→ Directions for this task:
Only the lines from the top of the data through the line with "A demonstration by" should be repeated, each exactly as written.
•••
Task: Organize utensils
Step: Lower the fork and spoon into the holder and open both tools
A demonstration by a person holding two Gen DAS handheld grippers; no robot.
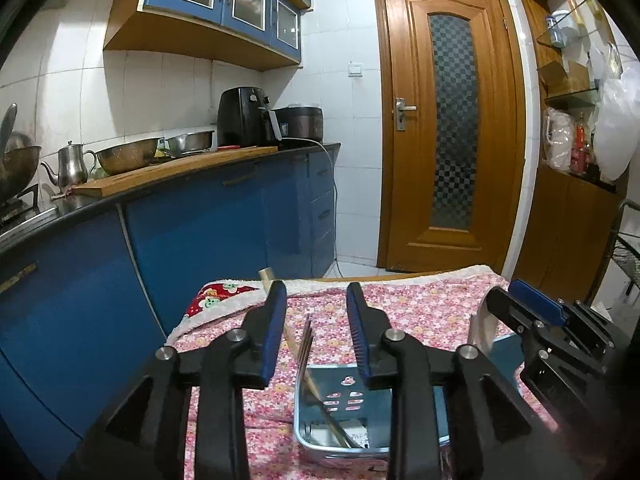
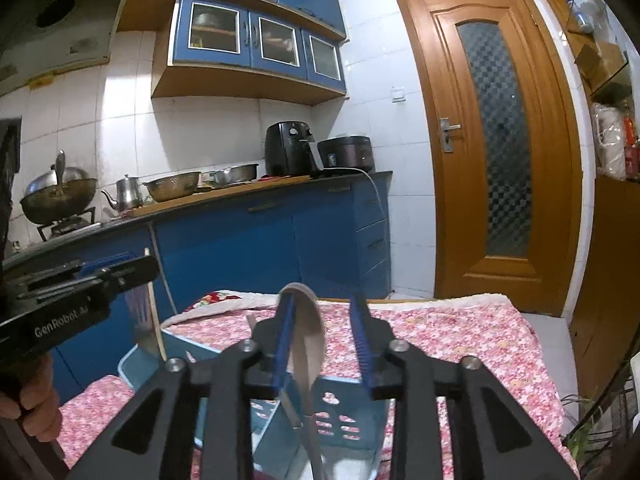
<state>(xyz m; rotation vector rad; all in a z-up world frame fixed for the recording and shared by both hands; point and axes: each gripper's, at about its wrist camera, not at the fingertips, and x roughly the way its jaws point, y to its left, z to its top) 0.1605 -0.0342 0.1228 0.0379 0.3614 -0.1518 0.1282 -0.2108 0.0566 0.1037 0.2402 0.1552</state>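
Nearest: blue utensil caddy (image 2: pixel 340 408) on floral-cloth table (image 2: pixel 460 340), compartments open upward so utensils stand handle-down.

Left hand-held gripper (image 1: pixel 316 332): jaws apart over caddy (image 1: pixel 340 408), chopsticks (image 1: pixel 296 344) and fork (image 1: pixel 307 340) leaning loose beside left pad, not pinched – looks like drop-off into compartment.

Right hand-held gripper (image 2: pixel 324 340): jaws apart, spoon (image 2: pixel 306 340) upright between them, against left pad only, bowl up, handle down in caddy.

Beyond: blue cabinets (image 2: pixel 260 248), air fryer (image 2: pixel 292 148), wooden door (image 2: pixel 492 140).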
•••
→ Finished task:
Task: Organize utensils
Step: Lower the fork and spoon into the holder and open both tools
A demonstration by a person holding two Gen DAS handheld grippers; no robot.

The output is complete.